Incorporating Self-Care in Graduate School
The fall semester usually feels like a new beginning, typically marking the start of your “next year” in grad school. For most students, this comes with a sense of eagerness and commitment to having a productive year. Whether this is your first year in Graduate School or your sixth, the beginning of the academic year is often filled with promises to yourself to “get a lot done” or to “finish this” or “accomplish that.” Unfortunately, if there are any additional resolutions to take care of yourself in the process, those promises to stay healthy and sane and not give in to stress are usually the first to be forgotten. One reason it’s easy to forget self-care is that it remains a general, poorly defined goal.

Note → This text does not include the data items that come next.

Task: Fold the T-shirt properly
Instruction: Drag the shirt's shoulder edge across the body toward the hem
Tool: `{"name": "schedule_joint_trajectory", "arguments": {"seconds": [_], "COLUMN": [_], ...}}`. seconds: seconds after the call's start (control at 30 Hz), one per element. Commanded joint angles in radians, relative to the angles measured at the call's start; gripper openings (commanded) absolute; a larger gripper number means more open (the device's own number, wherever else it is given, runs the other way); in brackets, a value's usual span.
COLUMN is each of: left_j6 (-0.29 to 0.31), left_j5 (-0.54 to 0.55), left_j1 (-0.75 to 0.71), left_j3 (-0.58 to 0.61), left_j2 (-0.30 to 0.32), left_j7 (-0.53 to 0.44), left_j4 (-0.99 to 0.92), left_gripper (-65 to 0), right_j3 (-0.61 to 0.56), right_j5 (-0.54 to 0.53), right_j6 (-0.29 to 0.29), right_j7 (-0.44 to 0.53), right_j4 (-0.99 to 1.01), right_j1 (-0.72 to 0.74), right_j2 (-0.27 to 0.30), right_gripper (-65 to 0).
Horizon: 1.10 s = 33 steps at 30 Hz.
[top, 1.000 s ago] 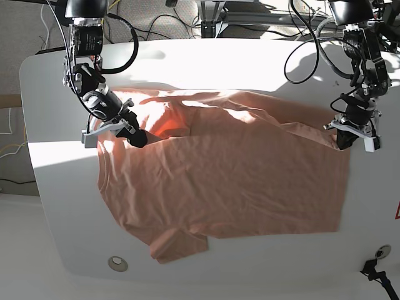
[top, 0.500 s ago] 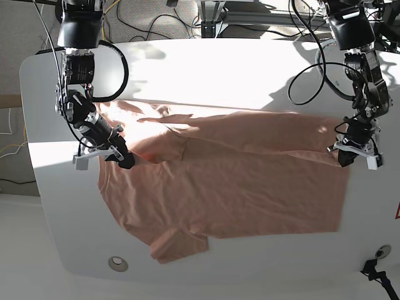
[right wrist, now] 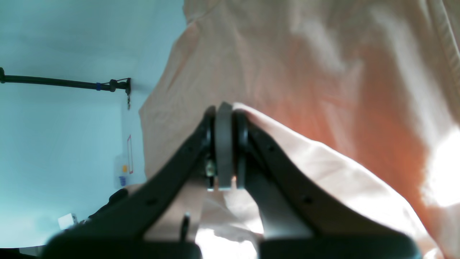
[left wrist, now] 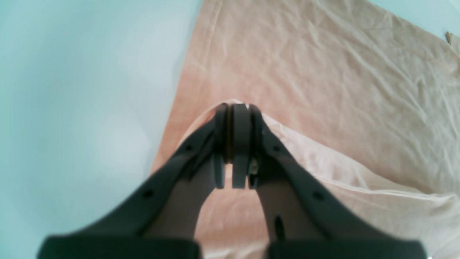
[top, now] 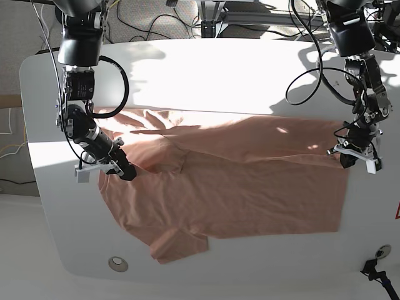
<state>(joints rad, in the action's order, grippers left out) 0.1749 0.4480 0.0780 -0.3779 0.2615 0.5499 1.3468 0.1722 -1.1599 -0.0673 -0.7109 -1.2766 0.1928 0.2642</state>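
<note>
The salmon-pink T-shirt [top: 237,187] lies spread on the white table, its far half doubled over toward the front. My right gripper [top: 127,173], at the left of the base view, is shut on the folded shirt edge near the collar end. In the right wrist view, that gripper [right wrist: 224,108] pinches a ridge of the T-shirt [right wrist: 305,90]. My left gripper [top: 345,160], at the right of the base view, is shut on the hem corner. Its own camera shows the left gripper [left wrist: 235,108] clamping a fold of the T-shirt [left wrist: 323,72] low over the cloth.
The white table [top: 219,69] has a round grommet hole [top: 117,263] near its front left edge. Cables [top: 250,19] and a frame run behind the far edge. A black plug [top: 375,272] sits at the front right corner.
Both grippers have come forward and down with the shirt's far edge. The raised fold has flattened, and the doubled-over layer now covers more of the shirt.
</note>
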Motion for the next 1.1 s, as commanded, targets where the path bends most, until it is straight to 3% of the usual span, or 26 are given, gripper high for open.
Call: {"name": "schedule_joint_trajectory", "arguments": {"seconds": [0.0, 0.6, 0.63, 0.67, 0.77, 0.8, 0.87, 0.97, 1.07], "left_j6": [0.004, 0.005, 0.005, 0.005, 0.001, -0.001, -0.001, 0.005, 0.005], "left_j5": [0.008, 0.008, 0.008, 0.008, 0.007, 0.007, 0.007, 0.007, 0.007], "left_j1": [0.021, 0.055, 0.055, 0.056, 0.059, 0.072, 0.081, 0.082, 0.069], "left_j3": [-0.002, 0.001, 0.001, 0.003, 0.004, 0.004, 0.004, 0.004, 0.001], "left_j2": [0.034, 0.069, 0.081, 0.088, 0.089, 0.098, 0.118, 0.158, 0.181], "left_j7": [-0.027, -0.024, -0.024, -0.024, -0.024, -0.024, -0.024, -0.026, -0.027], "left_j4": [0.015, -0.045, -0.046, -0.048, -0.053, -0.054, -0.056, -0.037, 0.006], "left_gripper": [-65.0, -65.0, -65.0, -60.5, -22.7, -16.7, -18.2, -18.8, -18.8], "right_j3": [0.005, 0.005, 0.005, 0.005, 0.003, 0.003, -0.012, -0.099, -0.187], "right_j5": [-0.021, -0.019, -0.019, -0.019, -0.019, -0.018, -0.018, -0.016, 0.082], "right_j6": [-0.013, -0.012, -0.006, -0.006, -0.009, -0.009, -0.007, -0.01, -0.009], "right_j7": [0.01, 0.01, 0.01, 0.01, 0.009, 0.007, -0.02, -0.026, -0.026], "right_j4": [-0.01, 0.035, 0.035, 0.035, 0.027, 0.025, 0.024, -0.033, -0.162], "right_j1": [0.03, 0.07, 0.075, 0.086, 0.092, 0.095, 0.11, 0.107, 0.07], "right_j2": [0.016, 0.013, 0.013, 0.013, 0.02, 0.022, 0.056, 0.131, 0.206], "right_gripper": [-65.0, -65.0, -59.1, -50.7, -27.7, -22.3, -18.0, -18.0, -18.0]}}
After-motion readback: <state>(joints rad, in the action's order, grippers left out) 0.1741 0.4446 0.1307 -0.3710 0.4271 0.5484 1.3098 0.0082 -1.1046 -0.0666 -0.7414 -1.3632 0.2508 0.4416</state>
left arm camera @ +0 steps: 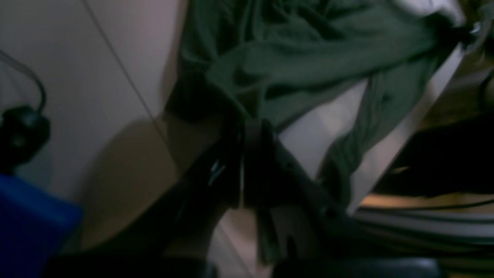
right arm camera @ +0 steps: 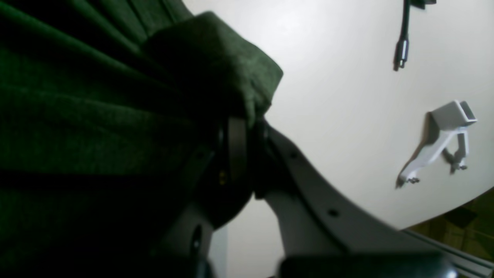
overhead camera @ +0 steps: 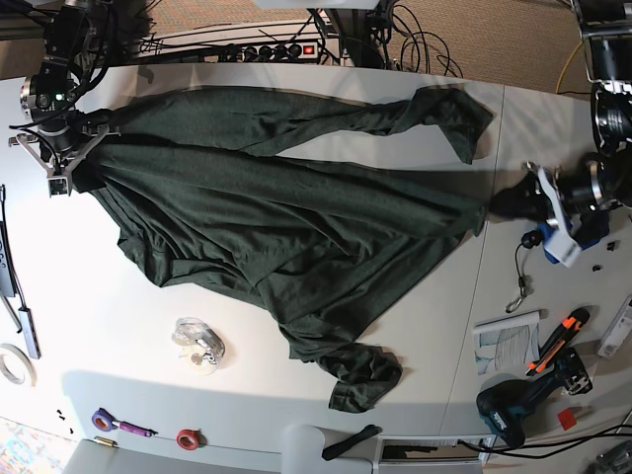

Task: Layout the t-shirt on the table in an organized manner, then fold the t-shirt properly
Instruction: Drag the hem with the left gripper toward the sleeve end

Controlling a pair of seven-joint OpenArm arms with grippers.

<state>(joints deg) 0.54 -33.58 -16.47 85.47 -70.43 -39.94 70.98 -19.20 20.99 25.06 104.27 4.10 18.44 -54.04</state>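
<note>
shirt (overhead camera: 286, 227): spans the table (overhead camera: 128, 346) between its side edges, pulled taut so you can flatten it. left gripper (overhead camera: 494, 204): jaws pinching one end. right gripper (overhead camera: 77, 176): jaws pinching the opposite end.

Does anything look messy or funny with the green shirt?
Yes. The t-shirt is stretched sideways between the left gripper and right gripper, each shut on a bit of it. It is creased, not flat, and one bunched part trails toward the table's near edge.
</note>
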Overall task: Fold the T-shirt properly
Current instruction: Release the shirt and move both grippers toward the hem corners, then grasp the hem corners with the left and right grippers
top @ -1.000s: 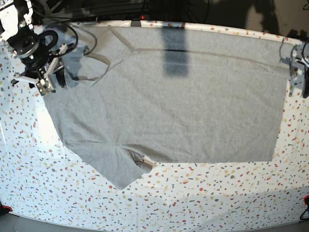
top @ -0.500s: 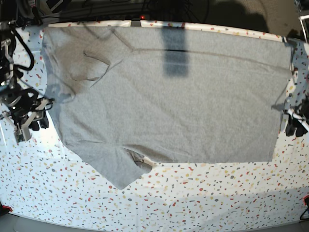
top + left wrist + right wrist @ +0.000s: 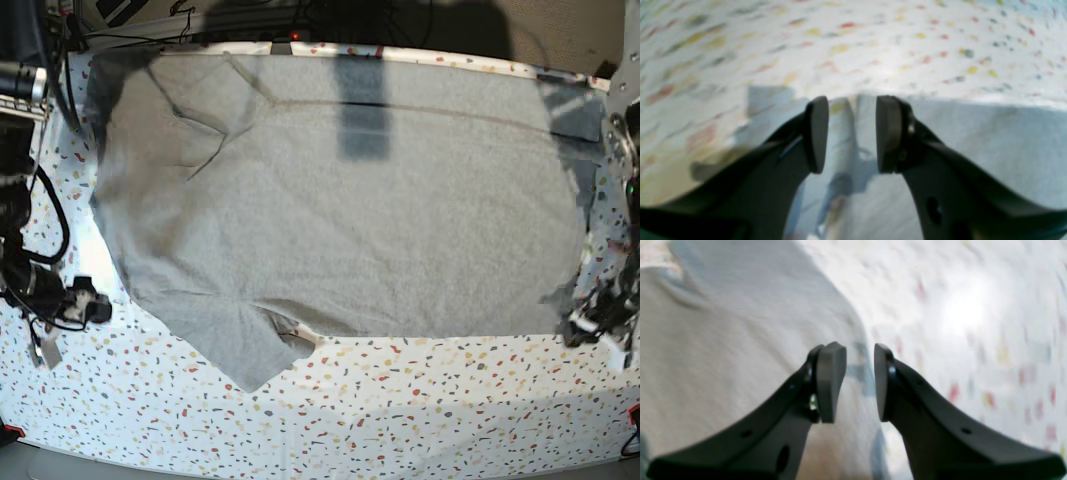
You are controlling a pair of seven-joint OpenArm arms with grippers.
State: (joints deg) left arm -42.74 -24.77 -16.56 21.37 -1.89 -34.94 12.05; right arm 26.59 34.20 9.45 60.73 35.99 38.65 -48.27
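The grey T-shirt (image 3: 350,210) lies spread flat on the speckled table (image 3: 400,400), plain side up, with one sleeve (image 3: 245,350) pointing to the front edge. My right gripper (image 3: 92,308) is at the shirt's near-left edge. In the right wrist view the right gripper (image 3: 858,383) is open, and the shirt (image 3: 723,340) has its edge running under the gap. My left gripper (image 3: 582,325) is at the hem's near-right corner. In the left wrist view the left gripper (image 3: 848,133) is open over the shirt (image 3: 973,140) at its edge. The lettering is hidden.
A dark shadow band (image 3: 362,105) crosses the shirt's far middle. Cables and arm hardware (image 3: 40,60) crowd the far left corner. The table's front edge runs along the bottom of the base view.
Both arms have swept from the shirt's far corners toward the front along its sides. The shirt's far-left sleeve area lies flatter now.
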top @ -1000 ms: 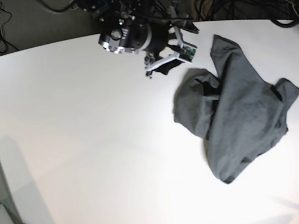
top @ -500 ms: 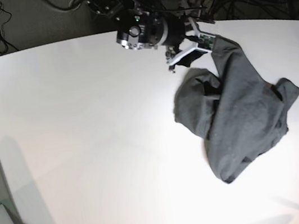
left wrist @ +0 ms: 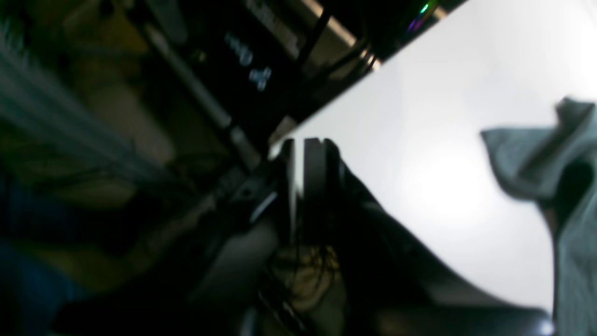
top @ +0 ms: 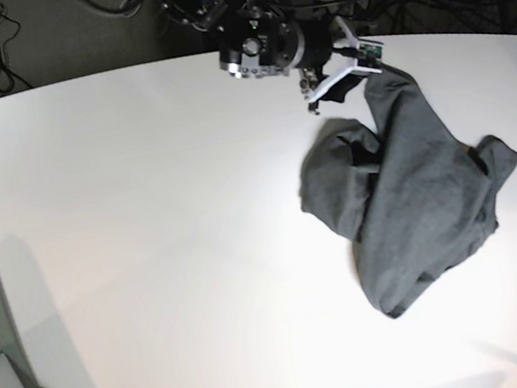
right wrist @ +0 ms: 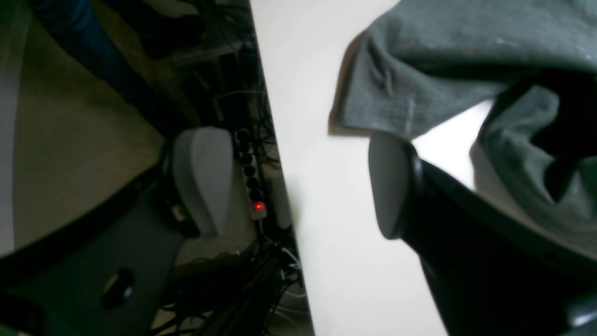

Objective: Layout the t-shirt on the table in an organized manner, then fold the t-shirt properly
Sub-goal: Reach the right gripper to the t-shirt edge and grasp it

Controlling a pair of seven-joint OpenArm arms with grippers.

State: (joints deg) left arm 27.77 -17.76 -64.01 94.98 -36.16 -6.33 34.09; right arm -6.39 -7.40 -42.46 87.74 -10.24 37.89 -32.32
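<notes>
The crumpled grey t-shirt [top: 406,190] lies on the right part of the white table [top: 149,251], the right gripper [top: 348,64] gaping wide and empty beside its far corner, while the left gripper [left wrist: 305,161] is closed on nothing.

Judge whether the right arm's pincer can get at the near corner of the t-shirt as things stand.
Probably yes. The right pincer is open, one finger right beside the t-shirt corner, bare table between them and nothing blocking.
</notes>
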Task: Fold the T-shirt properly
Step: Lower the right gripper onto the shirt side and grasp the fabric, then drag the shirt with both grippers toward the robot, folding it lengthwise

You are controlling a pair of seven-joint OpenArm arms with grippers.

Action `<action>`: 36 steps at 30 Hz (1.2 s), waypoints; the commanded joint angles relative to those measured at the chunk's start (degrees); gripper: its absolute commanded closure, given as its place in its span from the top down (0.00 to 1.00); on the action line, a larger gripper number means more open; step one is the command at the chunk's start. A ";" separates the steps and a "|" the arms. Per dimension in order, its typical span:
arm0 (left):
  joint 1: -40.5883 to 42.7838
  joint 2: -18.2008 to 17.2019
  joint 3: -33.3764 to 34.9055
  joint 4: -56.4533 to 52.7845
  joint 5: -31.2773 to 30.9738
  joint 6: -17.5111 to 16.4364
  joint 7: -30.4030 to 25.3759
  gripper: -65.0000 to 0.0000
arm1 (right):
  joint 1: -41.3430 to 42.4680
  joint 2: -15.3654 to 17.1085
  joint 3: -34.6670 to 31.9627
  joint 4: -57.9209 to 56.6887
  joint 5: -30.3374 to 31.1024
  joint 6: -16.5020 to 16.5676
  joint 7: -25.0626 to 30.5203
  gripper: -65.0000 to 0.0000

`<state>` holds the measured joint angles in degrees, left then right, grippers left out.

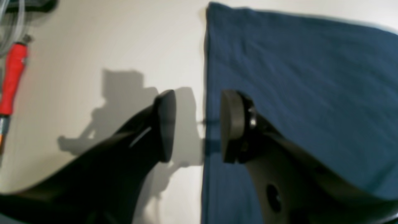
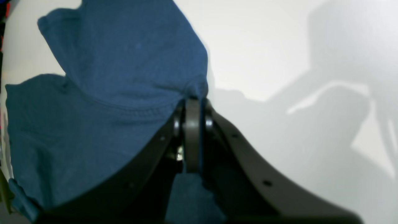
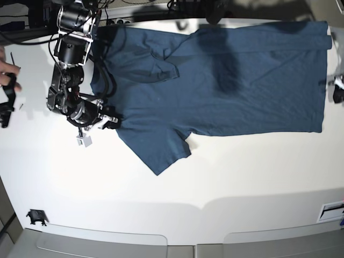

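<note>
— So where does the T-shirt (image 3: 226, 80) lie?

— Spread across the far half of the white table (image 3: 177, 183), running almost the whole length of the far edge. Its hem lines up with the table's right edge in the base view; one sleeve points toward the near edge, around the middle.

— And the right gripper (image 2: 192, 102)?

— Clamped tight on the cloth. From the right wrist camera the jaws are pressed together with a pinch of navy fabric between them, bunched just above the tips. In the base view that arm (image 3: 72, 64) sits by the table's left edge, at the shirt's shoulder end.

— The left gripper (image 1: 197, 126)?

— Jaws apart, nothing between them. They straddle the straight hem: one fingertip (image 1: 166, 124) is over bare table, the other over fabric.

— Anything else?

— A red-handled tool (image 1: 12, 77) lies off to the side in the left wrist view, blurred.
</note>
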<state>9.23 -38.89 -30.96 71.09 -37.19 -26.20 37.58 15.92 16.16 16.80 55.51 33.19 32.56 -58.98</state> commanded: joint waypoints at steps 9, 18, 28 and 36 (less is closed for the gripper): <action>-23.93 -4.04 13.27 -29.99 -0.39 -0.37 -7.02 0.45 | 1.05 0.66 0.04 0.70 0.02 -0.02 0.04 0.00; -35.98 1.25 21.68 -44.04 -0.35 -0.35 -9.11 0.45 | 1.05 0.66 0.04 0.70 0.02 -0.02 0.04 0.00; -37.03 3.93 21.68 -44.13 3.17 -0.35 -9.90 0.12 | 1.05 0.66 0.04 0.72 -0.11 -0.04 0.00 0.00; -37.03 0.07 21.68 -44.00 -0.37 -0.87 -12.83 0.00 | 1.38 0.68 0.04 0.94 1.40 0.00 0.02 0.00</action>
<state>-26.33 -37.28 -9.04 26.44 -36.42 -26.59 26.11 15.90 16.16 16.80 55.55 33.89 32.53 -59.22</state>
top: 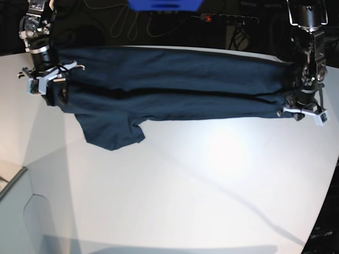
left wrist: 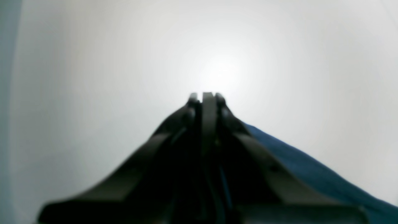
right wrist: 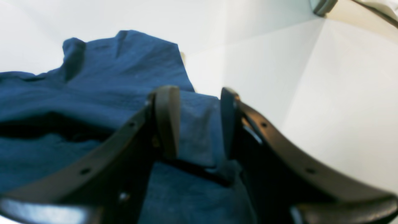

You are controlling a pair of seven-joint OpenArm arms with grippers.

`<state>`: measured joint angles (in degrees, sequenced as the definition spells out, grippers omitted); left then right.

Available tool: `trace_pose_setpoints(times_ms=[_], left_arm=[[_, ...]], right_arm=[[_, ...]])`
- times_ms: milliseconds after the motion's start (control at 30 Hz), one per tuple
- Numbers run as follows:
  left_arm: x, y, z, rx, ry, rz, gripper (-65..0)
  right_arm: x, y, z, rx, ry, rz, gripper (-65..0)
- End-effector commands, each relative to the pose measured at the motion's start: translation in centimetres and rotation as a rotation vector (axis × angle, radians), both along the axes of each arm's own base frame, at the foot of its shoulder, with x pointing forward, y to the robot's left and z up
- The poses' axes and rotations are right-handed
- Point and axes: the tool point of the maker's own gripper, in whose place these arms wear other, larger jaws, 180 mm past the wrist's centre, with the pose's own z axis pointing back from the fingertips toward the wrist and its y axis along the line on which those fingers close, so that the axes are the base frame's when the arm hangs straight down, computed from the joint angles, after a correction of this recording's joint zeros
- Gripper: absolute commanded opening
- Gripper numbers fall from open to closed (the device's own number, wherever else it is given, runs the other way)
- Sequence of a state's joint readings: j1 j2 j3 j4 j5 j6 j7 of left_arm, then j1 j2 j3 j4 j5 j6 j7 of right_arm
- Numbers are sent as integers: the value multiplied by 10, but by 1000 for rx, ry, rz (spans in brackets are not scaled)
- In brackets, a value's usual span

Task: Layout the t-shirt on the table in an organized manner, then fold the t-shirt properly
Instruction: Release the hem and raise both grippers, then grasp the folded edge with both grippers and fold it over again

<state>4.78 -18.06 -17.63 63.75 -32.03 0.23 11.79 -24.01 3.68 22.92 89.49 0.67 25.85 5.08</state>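
The dark navy t-shirt (top: pixel 169 79) is drawn out in a long band across the far half of the white table (top: pixel 201 190), one sleeve drooping toward the front left. At the band's right end, my left gripper (top: pixel 304 108) is shut on the shirt's edge. In the left wrist view its fingers (left wrist: pixel 205 96) meet, and blue cloth (left wrist: pixel 311 168) trails off to the lower right. At the band's left end, my right gripper (top: pixel 50 87) is open. In the right wrist view its fingers (right wrist: pixel 197 118) stand apart with a fold of the shirt (right wrist: pixel 124 68) between them.
Behind the table's far edge lie dark cables and a power strip with a red light (top: pixel 222 18). The table's curved rim (top: pixel 324 222) runs down the right side. A lower panel and seam (top: pixel 21 180) sit at the front left.
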Motion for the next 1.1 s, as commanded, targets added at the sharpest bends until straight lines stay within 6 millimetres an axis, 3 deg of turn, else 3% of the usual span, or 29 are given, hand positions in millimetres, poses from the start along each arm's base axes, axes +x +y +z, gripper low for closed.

To maintain as much of your internal resources in order to meet your academic goals (not to mention enjoying your life more), it helps to break self-care down into specific priorities. There’s a paradox in adding items on your perpetual “To-Do” lists in that you may actually feel better doing a bit more if the additional priorities help you remain well-rounded and well-grounded.
Acknowledge Progress Daily. Even when you feel you are progressing very little, it’s important to keep track of what you have accomplished—in both your academic and personal lives.
Maintain Internal Conversation. We often demand a balance between our personal and academic priorities. In terms of time and energy, this is usually not very pragmatic. However, if you can maintain a sort of conversation between those dimensions of home and personal life and those dimensions of your academic and professional lives, you can avoid the problems that come with ignoring dimensions of your life. Even if there is imbalance between your various life dimensions, if you allow for a negotiating dialogue between these needs and interests, there won’t be neglect.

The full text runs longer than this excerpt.